عنوان مقاله [English]
نویسندگان [English]چکیده [English]
Introduction: Saffron (thread-like reddish colored stigmas of Crocus sativus L. flowers) was used in traditional medicine for cancers and infectious diseases. Recently, anti-tumor, cytotoxic, anti-mutagenesis and antioxidant activities of saffron metabolites, especially its carotenoids (crocins and crocetin), have been reported. Objective: Since the saffron is used as a spice for food flavoring and coloring and it is also used as a traditional herbal drug, in this study the effect of saffron water soluble carotenoids was assessed on cell mediated immune response in a BALB/c mice model. Materials & Methods: Crocus sativus L. stigmas were collected during flowering season and air dried at 25 ° C in the dark. First, dried stigmas (100 mg) were successively and exhaustively extracted with light petroleum and diethyl ether in a Soxhlet extractor in the dark to remove non-glycosidic carotenoids, lipids, picrocrocin and odor compounds. Then, for separation of water soluble carotenoids, stigma sample was extracted with distilled water in a 10-mL ground-glass stopper tube in a boiling water bath for 20 min.

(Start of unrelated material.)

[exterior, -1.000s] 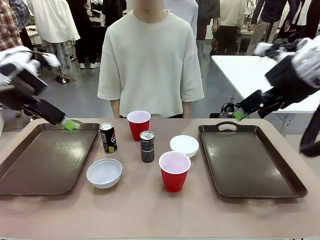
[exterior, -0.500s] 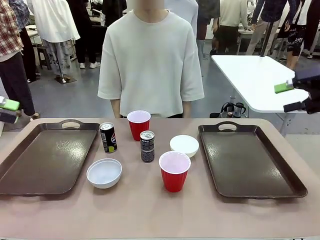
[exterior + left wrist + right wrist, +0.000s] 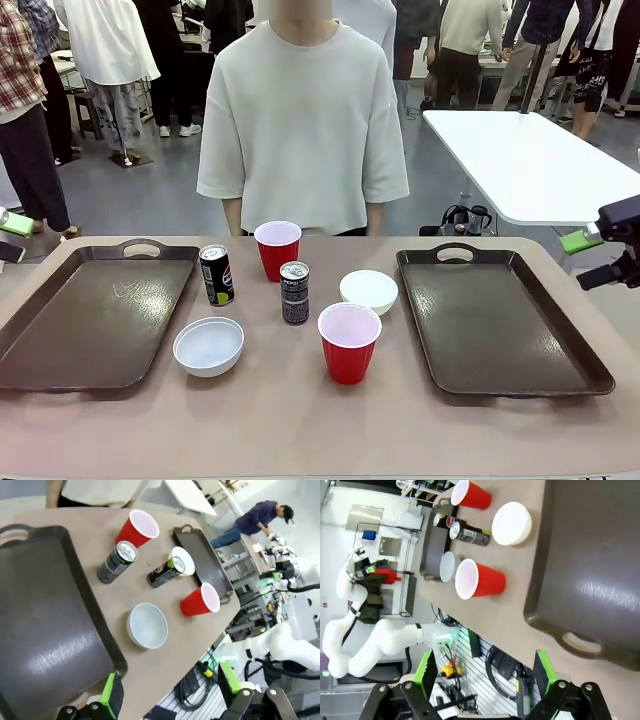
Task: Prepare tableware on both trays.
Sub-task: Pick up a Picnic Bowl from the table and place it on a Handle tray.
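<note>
While the left pincer (image 3: 167, 685) and right pincer (image 3: 484, 669) hang spread apart and empty, we flag the slim cans (image 3: 116, 562) ahead: crowded among cups (image 3: 200, 600), a wide approach could topple them.

Front camera faces across table (image 3: 300, 430); wrist cameras overlook it from either end
</note>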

Then, the suspension was centrifuged at 3000 x g and at 10 ° C for 20 min to separate the vegetable tissue residue. The different doses of extract were injected to six groups of four BALB/c mice. The delayed-type hypersensivity (DTH) response and cell viability (MTT test) were performed to determine cell mediated immunity. Results: Splenocytes that were extracted from treated mice with 10 or 20 mg/kg of water soluble carotenoids of saffron have shown a significant (p < 0.05) decrease in cellular viability at the absence of mitogene stimulation in vitro, and a significant decrease was observed in splenocytes cellular viability of mice that have been treated with 20 mg/kg of water soluble carotenoids in the presence of mitogene. In this study, all used doses did not have any significant effect on DTH response (p < 0.05). Conclusion: Results of the present study showed that water soluble carotenoids of saffron have a dose-dependent effect on cell mediated immune response. Further studies on other mechanisms such as cytokine patterns are needed for exact evaluation of immunomodulatory effects of saffron carotenoids.